Em nosso caso, o período significativo que se decorreu entre a assistência específica de Ben-Eliezer à B&E e o empréstimo concedido a ele pelo réu, e certamente no contexto da amizade entre os dois e do restante dos dados detalhados acima, constitui uma indicação clara e clara da autenticidade da versão segundo a qual o empréstimo foi feito com base em meus amigos, e apenas em meus amigos, e sem que o réu desse qualquer peso à assistência específica que Ben-Eliezer deu à B&E.  Anos antes.

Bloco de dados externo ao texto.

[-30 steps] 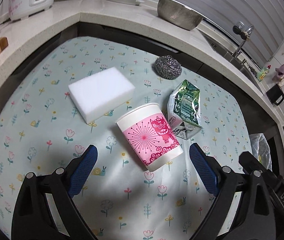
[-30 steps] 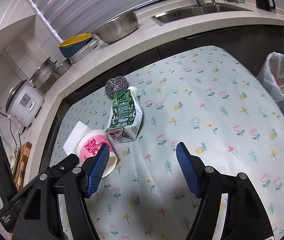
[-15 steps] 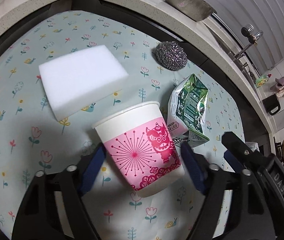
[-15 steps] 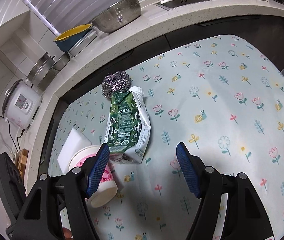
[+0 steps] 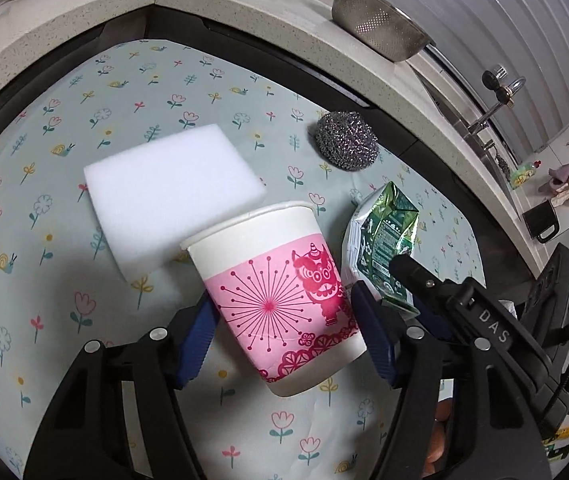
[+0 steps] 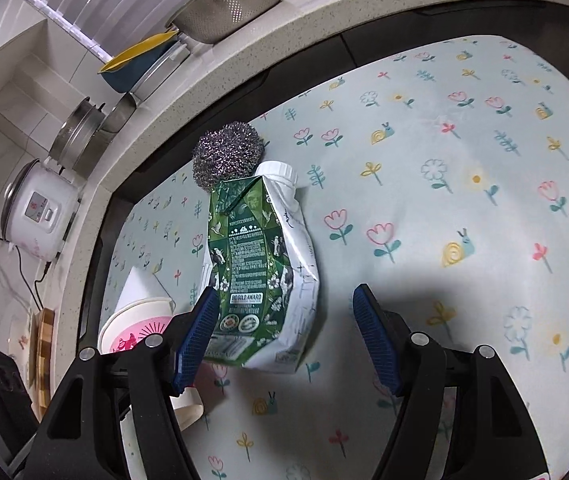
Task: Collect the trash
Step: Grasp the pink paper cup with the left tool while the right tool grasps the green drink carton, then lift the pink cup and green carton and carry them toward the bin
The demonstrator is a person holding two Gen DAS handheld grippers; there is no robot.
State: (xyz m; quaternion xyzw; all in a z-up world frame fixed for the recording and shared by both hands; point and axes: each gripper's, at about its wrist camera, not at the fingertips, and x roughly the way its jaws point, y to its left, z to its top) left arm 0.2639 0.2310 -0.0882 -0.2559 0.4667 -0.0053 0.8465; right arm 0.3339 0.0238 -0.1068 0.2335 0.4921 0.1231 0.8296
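Paper cup (image 5: 280, 300), white with a pink printed band, sits between the two blue fingers of the left gripper (image 5: 286, 332). Both pads press its sides, so this gripper is closed on the cup, and the cup is tilted with its rim toward the white sponge block (image 5: 172, 196). Whether its base is on the table (image 5: 44, 240) I cannot tell. The crushed green milk carton (image 6: 260, 268) lies on its side on the flowered cloth, its white cap pointing to the steel scrubber (image 6: 226, 154), which it touches or nearly touches. The right gripper (image 6: 286, 330) is wide open around the carton's bottom end; the left pad is just beside it, the right pad apart.
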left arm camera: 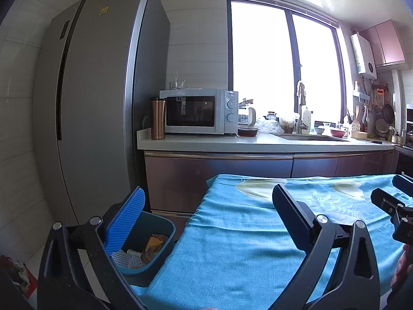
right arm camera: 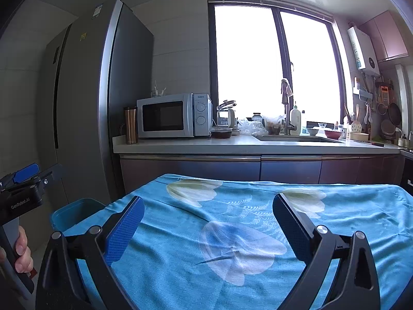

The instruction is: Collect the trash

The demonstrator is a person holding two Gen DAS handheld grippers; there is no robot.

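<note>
While both of my grippers hang empty over the blue flowered tablecloth [right arm camera: 335, 222], the teal bin [left arm camera: 155, 240] sits low off the table's left edge, directly ahead of my left gripper [left arm camera: 206, 219] and partly behind its left blue finger pad [left arm camera: 124, 222]. In the bin I can see crumpled brownish paper [left arm camera: 155, 244] and a white scrap [left arm camera: 130, 252]. Seen from my right gripper [right arm camera: 207, 222], only the bin's rim [right arm camera: 74, 213] shows, well off to the left beyond the table corner. Both sets of jaws stand wide apart, gripping nothing. No loose trash is visible on the cloth in either view. As I judge it, the left hand [right arm camera: 22, 250] is much the nearer to the bin, so any drop would fall to that side; the right would have to cross the table.
</note>
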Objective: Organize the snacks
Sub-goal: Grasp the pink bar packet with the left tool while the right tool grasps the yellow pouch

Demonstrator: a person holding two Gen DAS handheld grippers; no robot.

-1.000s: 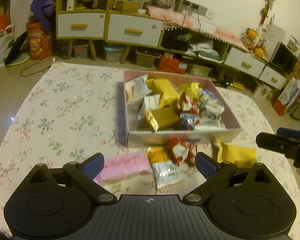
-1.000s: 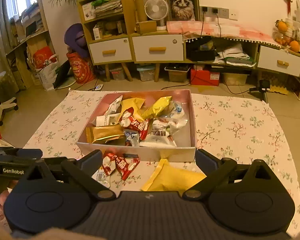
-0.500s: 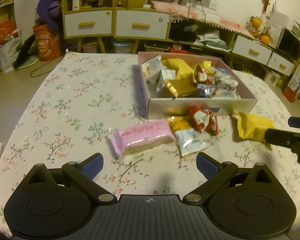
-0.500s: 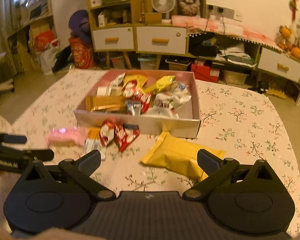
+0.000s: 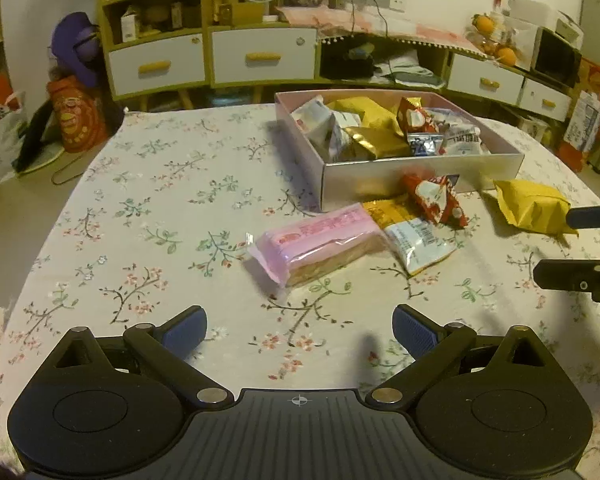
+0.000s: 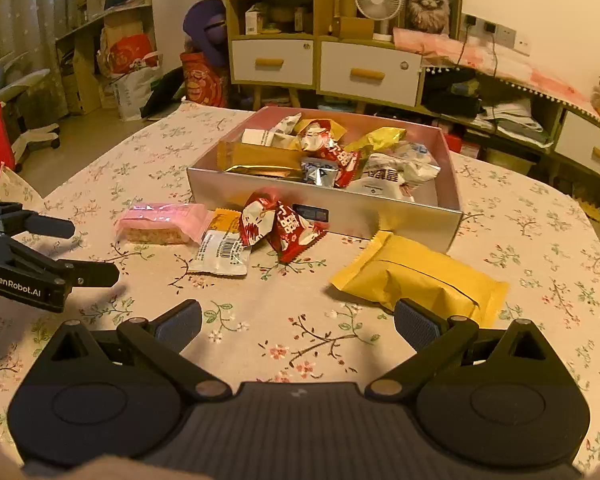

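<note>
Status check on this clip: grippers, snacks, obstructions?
Left gripper and right gripper open, empty. Pink bar, yellow pack outside the box. Nothing blocking.

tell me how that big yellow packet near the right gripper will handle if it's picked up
The yellow packet looks puffy and creased, so it probably squashes and flexes when pinched. It lies flat, so rolling seems unlikely. Its smooth wrapper may slip.

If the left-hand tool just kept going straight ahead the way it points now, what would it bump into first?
Most likely the pink snack bar, lying on the tablecloth straight ahead of the open left gripper; depth is hard to judge. The box lies beyond.
</note>
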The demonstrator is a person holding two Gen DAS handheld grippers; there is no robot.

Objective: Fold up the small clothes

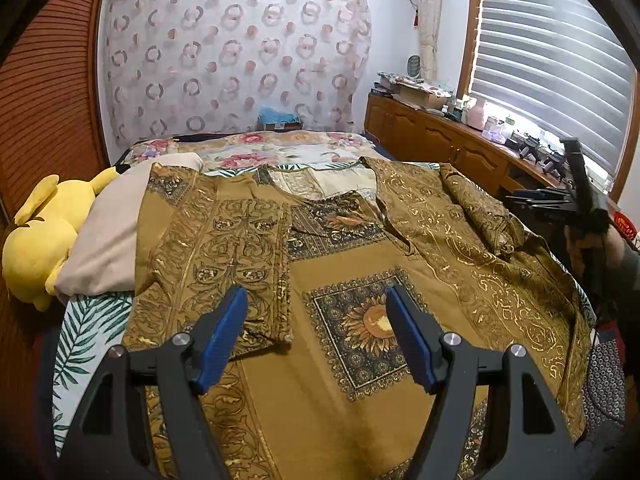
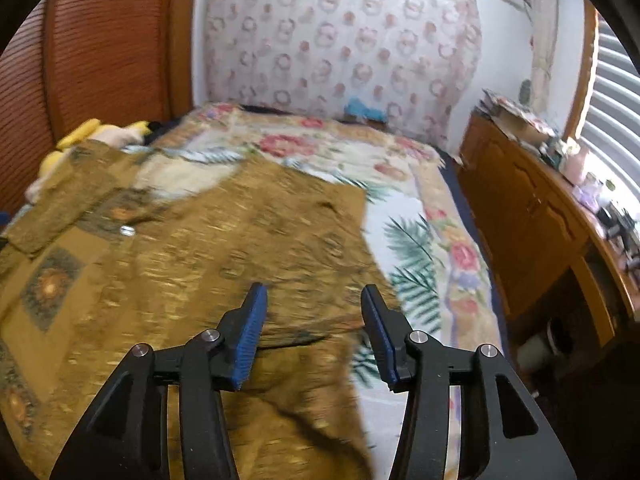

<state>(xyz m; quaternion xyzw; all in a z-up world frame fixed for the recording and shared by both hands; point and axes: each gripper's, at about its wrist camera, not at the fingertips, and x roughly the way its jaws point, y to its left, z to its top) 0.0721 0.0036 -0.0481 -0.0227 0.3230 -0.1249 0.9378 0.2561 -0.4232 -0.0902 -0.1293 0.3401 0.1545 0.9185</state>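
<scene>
Left claw (image 1: 316,312), right claw (image 2: 310,312) agape above printed garment (image 1: 360,280); no legible writing.

Bed (image 1: 280,148) takes most of the floor; the olive patterned garment (image 1: 340,248) lies spread flat across its near half, nothing standing on it, so the air above is open. Left tongs (image 1: 316,332) hang wide over the sunflower panel (image 1: 368,328), cloth below, clear on both sides. Right tongs (image 2: 310,328) gape above the garment's right edge, nothing between the pads. Left flank is blocked: yellow plush toy (image 1: 40,236) and beige pillow (image 1: 108,232) against the slatted wooden wall (image 1: 44,112). Right flank: narrow gap, then a cluttered wooden cabinet (image 2: 532,216) under the window blind (image 1: 548,64). Far half of the bed lies bare up to the curtain (image 1: 232,60).
</scene>
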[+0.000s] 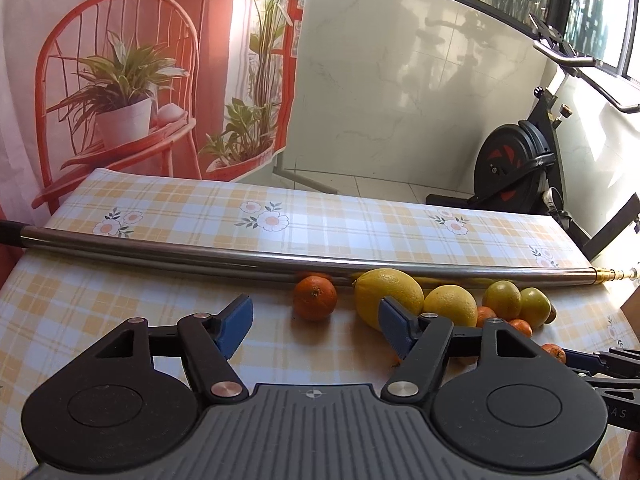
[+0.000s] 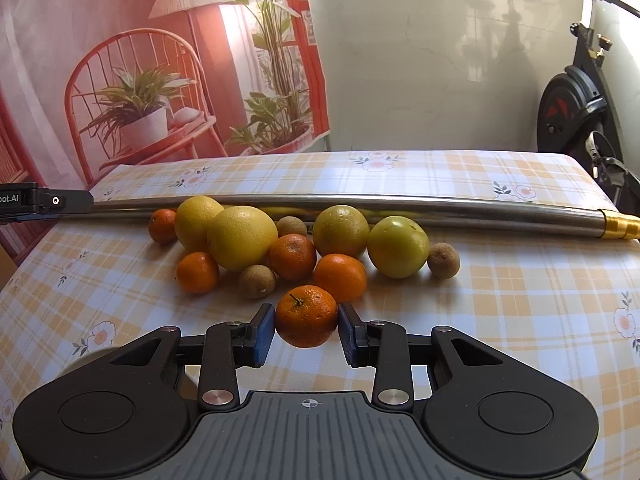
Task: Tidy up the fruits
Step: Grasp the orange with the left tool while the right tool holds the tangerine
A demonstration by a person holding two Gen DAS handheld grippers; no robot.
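Note:
A pile of fruit lies on the checked tablecloth [image 2: 520, 312] against a steel tube [image 2: 400, 204]: two yellow lemons [image 2: 242, 238], two greenish citrus [image 2: 398, 246], several small mandarins and three brown longans [image 2: 443, 260]. My right gripper [image 2: 306, 330] is closed on the nearest mandarin [image 2: 306, 316], a blue pad on each side. My left gripper [image 1: 316, 326] is open and empty, just short of a lone mandarin [image 1: 315, 298] at the pile's left end, beside a lemon [image 1: 386, 298]. The right gripper's tips [image 1: 600, 360] show at the right edge.
The steel tube [image 1: 280, 260] crosses the table behind the fruit, with a brass fitting [image 2: 622, 228] at its right end. A printed backdrop [image 1: 140, 72] hangs behind the table. An exercise bike [image 1: 516, 160] stands at the far right.

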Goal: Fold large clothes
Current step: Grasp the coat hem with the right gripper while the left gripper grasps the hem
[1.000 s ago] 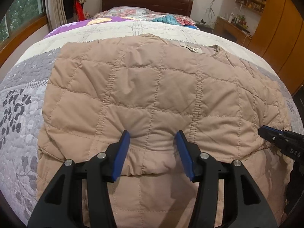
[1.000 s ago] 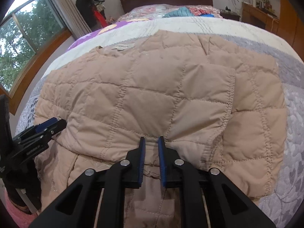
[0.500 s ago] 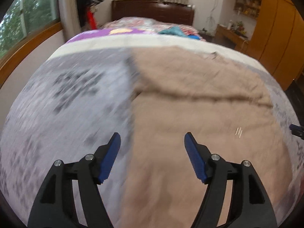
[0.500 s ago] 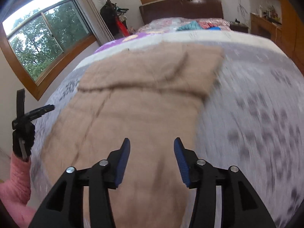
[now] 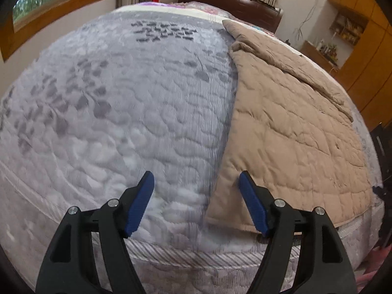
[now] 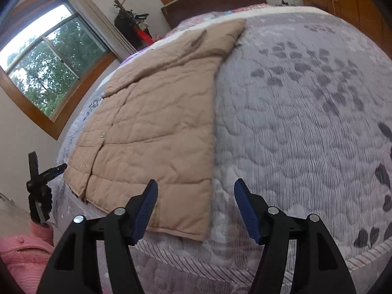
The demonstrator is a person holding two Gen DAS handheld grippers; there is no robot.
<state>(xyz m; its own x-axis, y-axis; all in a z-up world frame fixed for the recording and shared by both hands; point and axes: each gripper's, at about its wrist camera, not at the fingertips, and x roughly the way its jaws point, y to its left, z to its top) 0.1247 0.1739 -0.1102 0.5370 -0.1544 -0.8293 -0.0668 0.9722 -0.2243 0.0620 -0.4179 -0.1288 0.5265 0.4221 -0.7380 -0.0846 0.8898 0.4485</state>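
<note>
Right hand-held gripper (image 6: 195,208) opening, empty, beside quilted tan jacket (image 6: 156,127).

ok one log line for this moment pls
stage: between folds | quilted jacket: flat on bed | left gripper: open, empty | right gripper: opening, empty

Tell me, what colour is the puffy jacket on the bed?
The jacket is light tan. It shows best in the right wrist view.

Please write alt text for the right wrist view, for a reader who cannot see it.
The right gripper, its jaws opening with nothing between them, hangs over the near edge of a grey quilted bed cover. A tan quilted jacket lies flat on the bed to its left, and the left gripper shows at the far left.
</note>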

(9)           A assistência de Ben-Eliezer à B&E foi localizada e teve uma contribuição mínima para o réu, sendo percebida em sua consciência como sem nenhuma dimensão de corrupção, e ele não era obrigado a "pagar por isso" ou "ser grato" por meio de transferências de dinheiro para Ben-Eliezer - Semelhante ao fato de que a "assistência" foi concedida mais de 3 anos antes da data do empréstimo, pode-se dizer que o fato de ter sido uma assistência específica, e ter tido uma contribuição mínima para o réu, também reforça a autenticidade das palavras do réu.  Isso é ainda mais reforçado quando lidamos com a assistência fornecida por outras partes ao longo dos anos, e que não envolve uma dimensão de corrupção.

  1. Todos os dados detalhados acima levam à conclusão de que o réu – Sr. Roy Motsafi – deu uma versão verdadeira em seu interrogatório pela polícia e pelo tribunal, a saber, que a transferência dos fundos para Ben-Eliezer foi concedida como um empréstimo (distinto de uma concessão), a pedido de Ben-Eliezer, em vista da profunda amizade que mantiveram por mais de três décadas, e em meio à complexa condição médica de Ben-Eliezer. O Sr. Motzfi agiu como um verdadeiro amigo e respondeu ao pedido do amigo por desejo de ajudá-lo a comprar um apartamento que se adequasse às suas dificuldades e limitações, sem verificar sua tzitzit quanto à necessidade do empréstimo.

O empréstimo foi concedido sem conexão direta ou indireta com a assistência específica que Ben-Eliezer havia dado à B&E, alguns anos antes, exatamente da forma que o Sr. Motsafi insistiu desde seu primeiro interrogatório e durante todo o processo.  A assistência específica que Ben-Eliezer deu à B&E foi uma contribuição mínima para o Sr. Motsafi, e foi percebida em sua consciência, e com razão, como sem nenhuma dimensão de corrupção, e de qualquer forma ele não precisava "pagar por isso" ou "ser grato" transferindo dinheiro para Ben-Eliezer.

  1. Aparentemente, o veredito poderia ter sido concluído sobre esse ponto, mas a acusação ainda argumentou que havia um motivo Extra que foi a base da ação do réu, e desta vez Motivo futuro – "para que geralmente seja tendencioso."

A acusação referiu-se, na fase de apresentação das provas, bem como em seus resumos, a várias empresas que pertenciam (total ou parcialmente) ao réu em Israel e, portanto, alegou que a transferência dos fundos para Ben-Eliezer foi feita, entre outras coisas, com base na existência de interesses econômicos em Israel.  Segundo a acusação, as coisas são ainda mais bonitas à luz da apresentação da candidatura de Ben-Eliezer à presidência do Estado, uma medida que teria permitido ao réu usar os serviços futuros de Ben-Eliezer para promover as empresas que possui.